Mr. Manuel's reading of the case law is simply wrong. The Welch court held that "intentional vehicular fleeing is a violent felony within the meaning of the ACCA." Welch, 604 F.3d at 424-25 ("[O]ne who flees a police officer in a vehicle draws attention to himself, challenges the immediate authority of the police officer and calls on the officer to give immediate chase . . . the perpetrator takes action to elude capture with his vehicle, action that, by its very nature, endangers others.") The Welch court's decision has since been followed by the Seventh Circuit and remains good law. United States v. Askew, 384 Fed. Appx. 504, 507 n. 4 (7th Cir. 2010) ("[A]ll intentional flights against the command of a police officer are violent felonies, regardless of the manner or effects of fleeing"); see also United States v. Womack, 610 F.3d 427, 433 (7th Cir. 2010) (holding that an "aggravated fleeing conviction" constitutes a "violent felony" under the ACCA). As Mr. Manuel was convicted for an intentional flight from a police officer, the court finds that the petitioner's sentence was not "imposed in violation of the Constitution or laws of the United States." 28 U.S.C. § 2255. Because Rule 4 of the Rules Governing § 2255 proceedings requires this court to summarily dismiss a motion made under Section 2255 if "it plainly appears from the face of the motion and any annexed exhibits and the prior proceedings in the case that the movant is not entitled to relief in the district court," the court is obliged to dismiss this matter.
Under Rule 11(a) of the Rules Governing Section 2255 Cases, "the district court must issue or deny a certificate of appealability when it enters a final order adverse to the applicant." To obtain a certificate of appealability under 28 U.S.C. § 2253(c)(2), the applicant must make a "substantial showing of the denial of a constitutional right" by establishing that "reasonable jurists could debate whether (or, for that matter, agree that) the petition should have been resolved in a different manner or that the issues presented were adequate to deserve encouragement to proceed further." Miller-El v.
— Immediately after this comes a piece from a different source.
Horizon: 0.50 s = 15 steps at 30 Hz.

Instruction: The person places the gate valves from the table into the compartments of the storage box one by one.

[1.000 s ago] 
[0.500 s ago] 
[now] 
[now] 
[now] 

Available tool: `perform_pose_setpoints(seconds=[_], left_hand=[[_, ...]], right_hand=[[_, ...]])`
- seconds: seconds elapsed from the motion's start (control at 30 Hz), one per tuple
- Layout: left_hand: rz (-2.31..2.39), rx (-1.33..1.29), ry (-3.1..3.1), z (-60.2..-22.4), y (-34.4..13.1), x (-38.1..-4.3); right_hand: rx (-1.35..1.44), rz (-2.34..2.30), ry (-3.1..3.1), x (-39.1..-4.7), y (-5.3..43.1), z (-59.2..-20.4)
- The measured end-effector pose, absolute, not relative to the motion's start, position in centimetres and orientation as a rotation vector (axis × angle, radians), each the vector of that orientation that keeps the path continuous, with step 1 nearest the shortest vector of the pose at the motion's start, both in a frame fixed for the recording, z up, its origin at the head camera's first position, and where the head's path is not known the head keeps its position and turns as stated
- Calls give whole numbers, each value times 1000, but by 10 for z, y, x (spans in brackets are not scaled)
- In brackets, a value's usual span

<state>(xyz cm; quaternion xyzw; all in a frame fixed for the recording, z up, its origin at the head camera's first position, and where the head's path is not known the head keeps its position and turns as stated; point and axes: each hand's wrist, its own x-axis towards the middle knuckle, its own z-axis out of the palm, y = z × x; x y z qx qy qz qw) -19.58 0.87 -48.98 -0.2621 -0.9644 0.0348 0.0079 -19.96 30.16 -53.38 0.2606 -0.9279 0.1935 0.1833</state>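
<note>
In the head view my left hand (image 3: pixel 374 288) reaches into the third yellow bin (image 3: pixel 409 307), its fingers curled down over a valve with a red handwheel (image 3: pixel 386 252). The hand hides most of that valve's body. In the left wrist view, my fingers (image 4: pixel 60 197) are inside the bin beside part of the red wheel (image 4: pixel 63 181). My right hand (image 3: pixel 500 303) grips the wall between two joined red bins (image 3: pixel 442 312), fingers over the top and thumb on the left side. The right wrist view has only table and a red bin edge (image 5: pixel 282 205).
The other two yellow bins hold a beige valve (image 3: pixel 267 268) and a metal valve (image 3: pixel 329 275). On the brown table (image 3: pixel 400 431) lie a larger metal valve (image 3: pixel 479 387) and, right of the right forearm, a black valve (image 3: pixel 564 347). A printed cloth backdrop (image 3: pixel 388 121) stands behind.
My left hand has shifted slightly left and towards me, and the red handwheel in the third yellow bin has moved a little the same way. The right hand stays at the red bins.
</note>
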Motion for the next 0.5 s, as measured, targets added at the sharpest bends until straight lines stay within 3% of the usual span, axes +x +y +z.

Cockrell, 537 U.S. 322, 336, 123 S. Ct. 1029, 154 L. Ed. 2d 931 (2003) (internal citations omitted). While Rule 11(a) permits a district court to direct the parties to submit arguments on whether a certificate of appealability should issue, additional argument is not necessary here. Given the record before the court, no reasonable jurist would find it debatable whether this court was correct in its ruling on the present motion. As a consequence, the court must deny a certificate of appealability as to the petitioner's motion.
Accordingly,
IT IS ORDERED that the petitioner's motion to vacate, set aside, or correct sentence (Docket #1) be and the same is hereby DENIED;
IT IS FURTHER ORDERED that a certificate of appealability as to the petitioner's motion be and the same is hereby DENIED; and
IT IS FURTHER ORDERED that this case be and the same is hereby DISMISSED.
The Clerk of the Court is directed to enter judgment accordingly.
Dated at Milwaukee, Wisconsin, this 18th day of February, 2011.